The habit of celebrating everything early.

It is Halloween on October 31st, it has always been on October 31st. Try telling that to the crazy people I encountered on my evening out in London last night (October 27th).  On my train journey to central London, people were dressed as Vampires, Zombies, blood stained nurses and doctors (though they could easily have been real and simply finishing a shift in A&E). There was a woman dressed as a crazed zombified Bette Davis, a guy dressed as a vicar with blood stained face yet there were no Jimmy Saville costumes? Too soon perhaps?

This is a little gripe about the need to celebrate everything early.  Halloween is one example but Guy Fawkes Night is another. There have been fireworks going off in my area for weeks now and I doubt there will be any left by November 5th and as for bonfires, this area of London has seen enough arson and fire so you would wonder if the locals of SE London are giving Bonfire night a miss?

And Christmas, well Oxford Street has its lights up and most of the shops have some sort of Christmas display on already. I bet by December 24th all the Santa Claus look-a-likes hired for the stores will be ready to retire and they will certainly be sick of Christmas and sick of children.  And today, October 28th I am eating a Christmas themed sandwich of turkey, stuffing and cranberry sauce and declined the offer of an Egg Nog Latte of all things. Yuck.
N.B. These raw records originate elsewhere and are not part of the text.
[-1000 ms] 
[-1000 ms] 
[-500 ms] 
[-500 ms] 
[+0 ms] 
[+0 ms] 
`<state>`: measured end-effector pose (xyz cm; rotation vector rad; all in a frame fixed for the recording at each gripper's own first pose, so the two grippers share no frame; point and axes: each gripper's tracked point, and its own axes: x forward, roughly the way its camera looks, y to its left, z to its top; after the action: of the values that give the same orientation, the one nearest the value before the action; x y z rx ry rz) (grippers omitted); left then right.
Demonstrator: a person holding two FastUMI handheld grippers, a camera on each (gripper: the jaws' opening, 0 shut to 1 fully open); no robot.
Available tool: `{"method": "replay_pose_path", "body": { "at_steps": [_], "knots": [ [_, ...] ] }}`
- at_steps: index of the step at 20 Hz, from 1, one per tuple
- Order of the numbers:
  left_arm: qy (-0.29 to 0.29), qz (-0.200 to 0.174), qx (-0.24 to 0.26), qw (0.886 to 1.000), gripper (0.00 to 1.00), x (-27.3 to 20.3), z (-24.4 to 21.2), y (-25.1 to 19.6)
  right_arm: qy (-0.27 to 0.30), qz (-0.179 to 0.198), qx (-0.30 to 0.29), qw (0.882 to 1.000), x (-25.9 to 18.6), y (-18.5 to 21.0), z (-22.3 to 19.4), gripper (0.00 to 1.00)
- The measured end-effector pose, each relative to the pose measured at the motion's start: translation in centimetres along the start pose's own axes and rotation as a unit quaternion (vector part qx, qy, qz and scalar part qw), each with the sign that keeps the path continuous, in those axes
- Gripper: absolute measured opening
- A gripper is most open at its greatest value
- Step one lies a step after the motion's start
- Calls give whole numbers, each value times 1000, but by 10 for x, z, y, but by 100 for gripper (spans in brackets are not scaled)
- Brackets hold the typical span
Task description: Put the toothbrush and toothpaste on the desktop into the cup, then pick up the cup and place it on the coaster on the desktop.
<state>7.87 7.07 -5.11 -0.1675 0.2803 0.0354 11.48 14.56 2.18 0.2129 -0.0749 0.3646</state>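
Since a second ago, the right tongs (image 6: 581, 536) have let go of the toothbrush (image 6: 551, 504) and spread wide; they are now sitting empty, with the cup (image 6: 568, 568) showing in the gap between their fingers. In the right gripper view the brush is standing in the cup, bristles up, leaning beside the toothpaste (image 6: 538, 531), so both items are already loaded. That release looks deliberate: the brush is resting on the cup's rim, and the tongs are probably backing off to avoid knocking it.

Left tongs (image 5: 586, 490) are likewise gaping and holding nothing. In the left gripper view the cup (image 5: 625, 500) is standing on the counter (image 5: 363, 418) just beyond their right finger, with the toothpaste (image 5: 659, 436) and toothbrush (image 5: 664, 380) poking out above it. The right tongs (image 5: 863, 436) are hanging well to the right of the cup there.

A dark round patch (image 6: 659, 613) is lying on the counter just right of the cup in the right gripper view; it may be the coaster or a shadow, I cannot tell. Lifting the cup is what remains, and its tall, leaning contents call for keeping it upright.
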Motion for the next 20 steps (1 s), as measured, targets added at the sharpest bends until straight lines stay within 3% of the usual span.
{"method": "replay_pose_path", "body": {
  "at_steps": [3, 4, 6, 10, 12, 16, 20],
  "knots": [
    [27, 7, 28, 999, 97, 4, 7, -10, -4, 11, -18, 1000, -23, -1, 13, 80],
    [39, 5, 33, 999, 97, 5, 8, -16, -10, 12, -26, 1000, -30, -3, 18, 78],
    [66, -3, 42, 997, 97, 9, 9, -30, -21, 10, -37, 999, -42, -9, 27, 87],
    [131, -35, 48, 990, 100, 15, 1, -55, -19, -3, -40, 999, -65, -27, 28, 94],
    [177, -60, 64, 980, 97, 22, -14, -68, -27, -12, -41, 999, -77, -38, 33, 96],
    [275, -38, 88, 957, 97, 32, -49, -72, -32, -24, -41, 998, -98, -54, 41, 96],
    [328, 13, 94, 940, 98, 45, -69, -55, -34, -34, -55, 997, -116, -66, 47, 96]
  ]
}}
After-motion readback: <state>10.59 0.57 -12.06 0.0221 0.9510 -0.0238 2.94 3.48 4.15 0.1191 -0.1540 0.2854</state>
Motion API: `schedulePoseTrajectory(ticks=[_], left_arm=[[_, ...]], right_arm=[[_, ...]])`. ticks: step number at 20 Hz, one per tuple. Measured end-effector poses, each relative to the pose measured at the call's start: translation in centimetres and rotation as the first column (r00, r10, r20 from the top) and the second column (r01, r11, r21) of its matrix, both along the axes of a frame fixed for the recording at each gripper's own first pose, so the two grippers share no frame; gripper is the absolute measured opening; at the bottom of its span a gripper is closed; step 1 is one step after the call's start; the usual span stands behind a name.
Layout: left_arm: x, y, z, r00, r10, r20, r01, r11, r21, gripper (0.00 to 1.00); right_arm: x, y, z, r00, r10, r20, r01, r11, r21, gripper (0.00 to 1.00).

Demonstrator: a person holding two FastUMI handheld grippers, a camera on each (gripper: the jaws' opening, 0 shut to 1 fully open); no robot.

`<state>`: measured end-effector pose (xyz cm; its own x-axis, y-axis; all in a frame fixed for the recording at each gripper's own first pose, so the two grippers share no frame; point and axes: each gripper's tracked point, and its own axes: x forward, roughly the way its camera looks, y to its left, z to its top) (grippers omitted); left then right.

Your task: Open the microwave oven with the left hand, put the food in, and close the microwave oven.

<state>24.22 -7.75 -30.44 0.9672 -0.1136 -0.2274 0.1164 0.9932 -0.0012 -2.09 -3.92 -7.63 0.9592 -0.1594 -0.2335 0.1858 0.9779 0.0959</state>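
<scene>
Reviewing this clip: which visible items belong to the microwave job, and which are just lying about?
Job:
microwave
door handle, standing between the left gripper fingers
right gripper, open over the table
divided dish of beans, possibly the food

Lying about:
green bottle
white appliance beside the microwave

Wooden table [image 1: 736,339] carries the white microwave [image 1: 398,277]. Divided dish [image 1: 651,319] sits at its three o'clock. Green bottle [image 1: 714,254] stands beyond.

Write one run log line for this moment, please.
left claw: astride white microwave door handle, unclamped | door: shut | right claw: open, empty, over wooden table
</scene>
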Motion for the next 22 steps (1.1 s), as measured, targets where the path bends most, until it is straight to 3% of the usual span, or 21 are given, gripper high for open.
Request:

I love Christmas and when I was a child I loved Halloween and Bonfire night but now, Halloween has been come an Americanised celebration of confectionary and slutty nurses and Bonfire night merges in with Eid and some of the other religious holidays that involved fireworks and bonfires and 3rd degree burns. I’ve had enough.

Christmas for me will be 4 or 5 days with my closest family, encased in my parent’s house, eating too much of my mum’s good cooking and entertaining my nieces and nephews and annoying my Dad with my choice of television programmes. Just as it should be!